I would get rid of “endpoint_host” configuration - my understanding is that turris is “server side”, so it basically tries to bind to IP that resolves from that hostname (not sure if the public IP is available on your turris, as it is behind another router? maybe I got it wrong)…

you can check if WG is actually bind to any interface…

netstat -lpn | grep 51821

To clarify here is the setup


Here is netstat on both routers


Here is wireguard peer setup on WRT


Here is firewall zone setup on WRT


I literally just set firewall zone settings and traffic rule “Allow-Wireguard-Inbound” exactly as in WRT still no joy. Triple-checked the vpn app settings on my phone make sure keys are ok and all settings are exactly the same (just different port used). There must be some specific Omnia setting that’s required. I dont really see any other way.
Thinking about just literally copying WRT etc/config/network && firewall to Omnia and see what happens

the Diagram on top with modem and 2 routers + WAN is confusing.
Could you add your LAN devices and more importantly your ISP connectivity into the picture?

I’m sorry if I go into very basics, but I don’t know what is your level of networking and wireguard knowledge. At least one of the peers must be able to connect to the other one to initiate the connection. I assume that you want to setup VPN over the internet and not just within your network. This implies that one of them must be accessible on the internet.
I assume that your omnia is the peer with a public IP address or that there is a NAT or port forwarding to achieve this. If not, you need to arrange to either have a public IP address on your omnia WAN or that your ISP configures 1:1 NAT for your omnia, or some similar setup.
You simply cannot have both peers behind a NAT without any way for any of them to connect to the other one. If you think that by setting up DDNS your omnia public IP address is learned by the other peer and that this is enough for the the other peer to connect, you are mistaken.

as user quoing recommended earlier, remove the option endpoint_host from the wireguard config if the IP address isn’t static.

I assume your other wireguard peer device (your iphone) is not connected to your omnia’s LAN, e.g. via wifi. If it is this could be your problem.

Start tcpdump on omnia like this:
tcpdump -i eth2 -nn -v port 51821

when the other peer is connecting you should see packets incoming to your omnia WAN interface from your omnia’s WAN default GW.

If you want to test just the wireguard functionality, you can try it over LAN first.

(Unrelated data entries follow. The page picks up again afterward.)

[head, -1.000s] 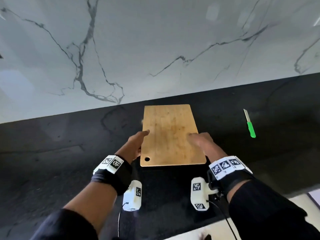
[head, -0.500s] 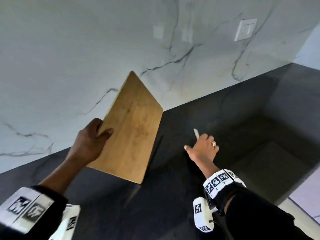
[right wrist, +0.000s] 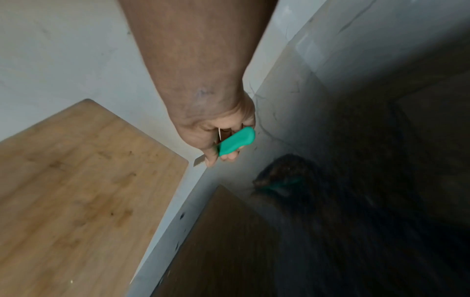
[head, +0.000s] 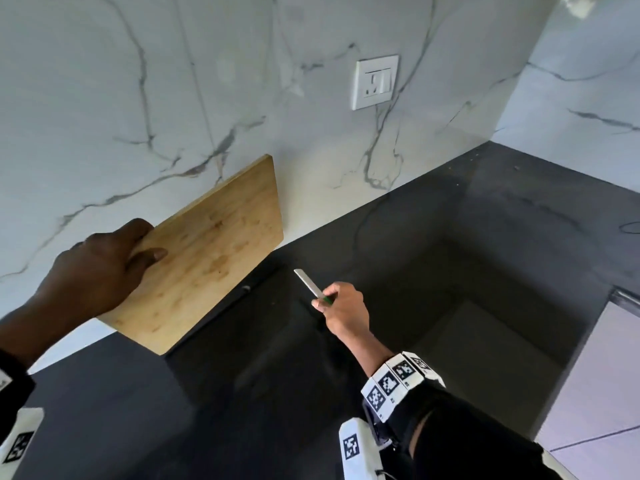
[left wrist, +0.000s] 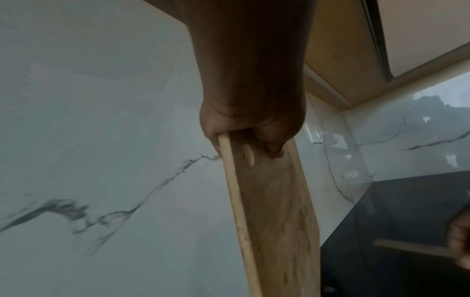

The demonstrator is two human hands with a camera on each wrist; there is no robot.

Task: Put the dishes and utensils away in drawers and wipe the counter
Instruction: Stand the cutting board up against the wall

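Note:
A wooden cutting board [head: 211, 251] hangs tilted in the air above the black counter [head: 485, 258], at the left of the head view. My left hand [head: 104, 268] grips its near edge, thumb on top. In the left wrist view the left hand [left wrist: 251, 130] clasps the cutting board [left wrist: 274, 211] by the end with the round hole. My right hand [head: 341, 306] holds a green-handled knife [head: 309, 282], blade pointing up and to the left, just above the counter. The right wrist view shows the knife's green handle [right wrist: 236, 143] in the curled fingers of my right hand [right wrist: 216, 136].
A marble wall [head: 173, 98] with a white socket plate [head: 375, 81] rises behind the counter, which turns a corner at the right. A pale cabinet front [head: 595, 393] shows at the lower right. The counter surface mirrors the board and hand.
The board has been lifted off the counter by my left hand alone and now tilts less steeply. My right hand reached to the knife, closed round its handle and lifted it.

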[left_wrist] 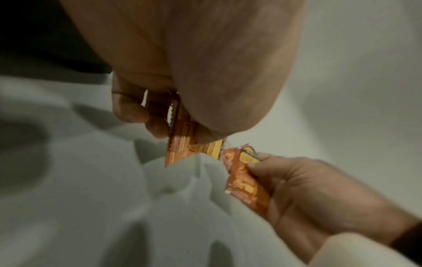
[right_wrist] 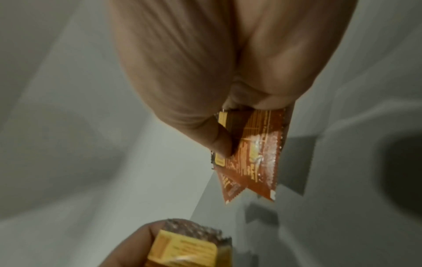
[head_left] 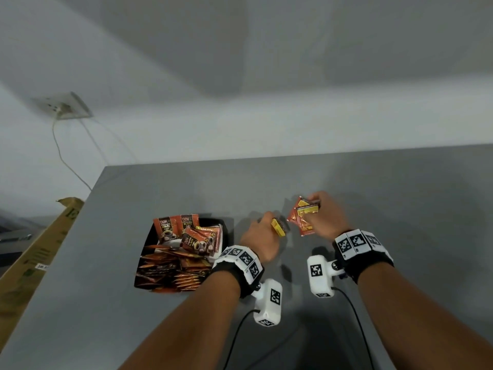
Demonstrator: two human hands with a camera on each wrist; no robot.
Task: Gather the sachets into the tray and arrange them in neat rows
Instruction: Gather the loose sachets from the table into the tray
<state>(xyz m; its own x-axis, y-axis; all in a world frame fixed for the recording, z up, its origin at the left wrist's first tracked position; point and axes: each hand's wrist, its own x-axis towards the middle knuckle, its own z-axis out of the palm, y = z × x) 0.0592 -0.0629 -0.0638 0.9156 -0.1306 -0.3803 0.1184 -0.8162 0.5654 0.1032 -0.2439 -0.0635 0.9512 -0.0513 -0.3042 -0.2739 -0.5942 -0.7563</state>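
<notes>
Your left hand (head_left: 260, 237) pinches a single sachet (head_left: 278, 227) between thumb and fingers, its yellow-labelled end poking out toward your right hand (head_left: 324, 218). That hand has a fuller grip: thumb clamped over a small fan of sachets (head_left: 302, 216), at least two, their loose ends hanging down toward the desk (head_left: 400, 196), as the right wrist view shows. Both bundles are off the desk and nearly meet corner to corner in the left wrist view.

The relation that matters: the tray (head_left: 149, 244) lies to the left of both hands, toward the desk's left edge, and your left hand is just beside its right rim, clearly the nearer one. The right hand's fan is farther off.

The single sachet's long axis runs roughly across, left to right; the fan's long axis runs front to back, slightly splayed. The sachets already packed in the tray (head_left: 176, 271) stand on edge in rows in its near half, so I'd judge each held packet needs turning to match before it goes in.
</notes>
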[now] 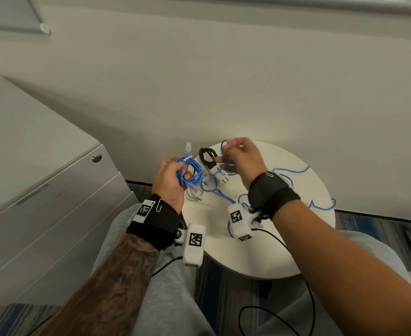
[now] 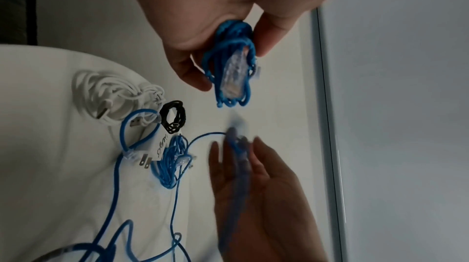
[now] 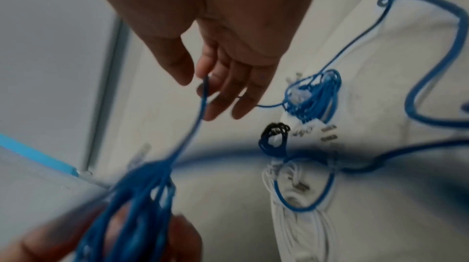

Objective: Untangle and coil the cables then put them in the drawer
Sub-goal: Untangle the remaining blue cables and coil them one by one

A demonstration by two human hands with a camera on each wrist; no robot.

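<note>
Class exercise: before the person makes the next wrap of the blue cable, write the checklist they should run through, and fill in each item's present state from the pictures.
1. Left hand grips the blue coil: ok.
2. Right hand has the free blue strand at its fingers: ok, though the picture is blurred.
3. Loose blue cable on the round table runs free of knots: cannot tell; it snakes in several bends.
4. Small blue bundle, black coil and white cable lie clear of the strand: not ok; blue cable loops round the white plug beside them.
5. Cabinet drawer open: not ok, shut.
</note>
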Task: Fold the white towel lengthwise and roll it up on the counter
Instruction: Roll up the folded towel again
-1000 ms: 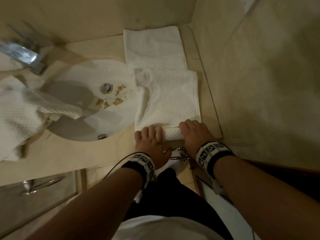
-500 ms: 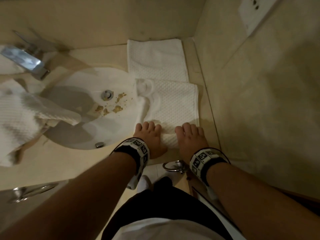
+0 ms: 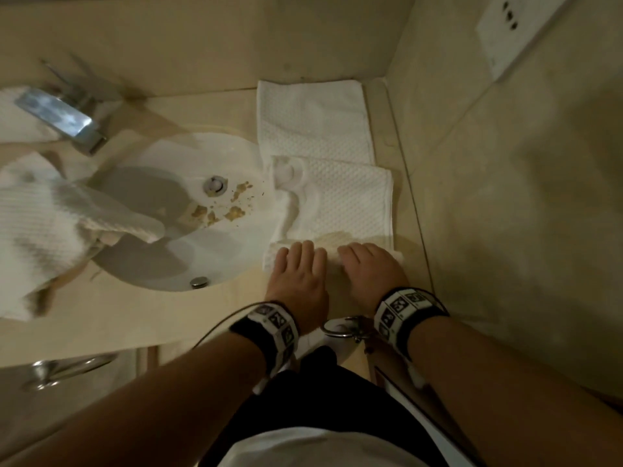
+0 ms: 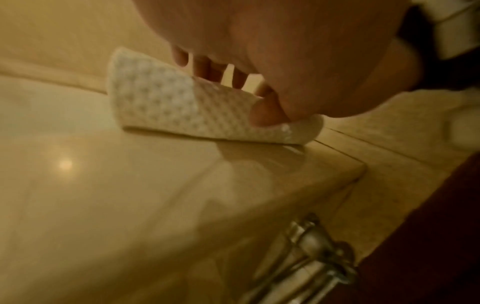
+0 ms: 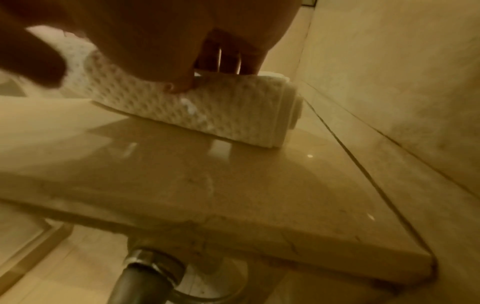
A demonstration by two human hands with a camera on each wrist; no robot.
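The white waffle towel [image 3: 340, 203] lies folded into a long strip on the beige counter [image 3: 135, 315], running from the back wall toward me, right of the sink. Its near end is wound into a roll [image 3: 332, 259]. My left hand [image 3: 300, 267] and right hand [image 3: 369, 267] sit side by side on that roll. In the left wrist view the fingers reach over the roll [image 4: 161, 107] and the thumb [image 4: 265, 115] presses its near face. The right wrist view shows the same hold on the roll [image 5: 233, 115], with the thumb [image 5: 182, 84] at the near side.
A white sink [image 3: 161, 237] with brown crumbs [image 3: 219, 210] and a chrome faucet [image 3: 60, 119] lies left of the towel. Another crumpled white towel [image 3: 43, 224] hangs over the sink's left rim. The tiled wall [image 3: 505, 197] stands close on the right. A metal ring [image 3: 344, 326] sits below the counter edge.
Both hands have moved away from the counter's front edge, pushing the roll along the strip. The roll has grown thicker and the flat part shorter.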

  • connect the other peer (your iphone) on the local omnia wifi, which I assume is in the LAN zone
  • change endpoint host in wireguard config of your other peer (your iphone) to your omnia LAN interface IP address
  • try to connect by enabling wireguard on your iphone

you should see traffic incoming in tcpdump on omnia and also the command wg or wg show should show some transferred data. If it doesn’t work even on the LAN, you might have some typo mistake in the configs, like missing or an additional (maybe hidden) character in public or private keys etc.

To add to what Johnny mentioned above: Could you please also give us an idea of what you’re actually trying to achieve? You have two routers and and one iPhone (at least that’s mentioned in the Wireguard peer config). Between which of the three devices do you want to establish Wireguard tunnels?

If the iPhone is part of the setup, please mention in which case(s) you want it to connect via Wireguard: a) when it’s connected to your routers’ local networks (LAN) and/or b) when it’s somewhere on the Internet (“north” of the modem).

Most network people think of “bridge mode” when you mention “modem mode” but that excludes having multiple downstream devices (like in your case). Therefore, I’m guessing that your modem does NAT and needs some configuration which controls to which downstream device (WRT vs. Omnia) it should forward incoming Wireguard packets. Hence my question about port forwarding.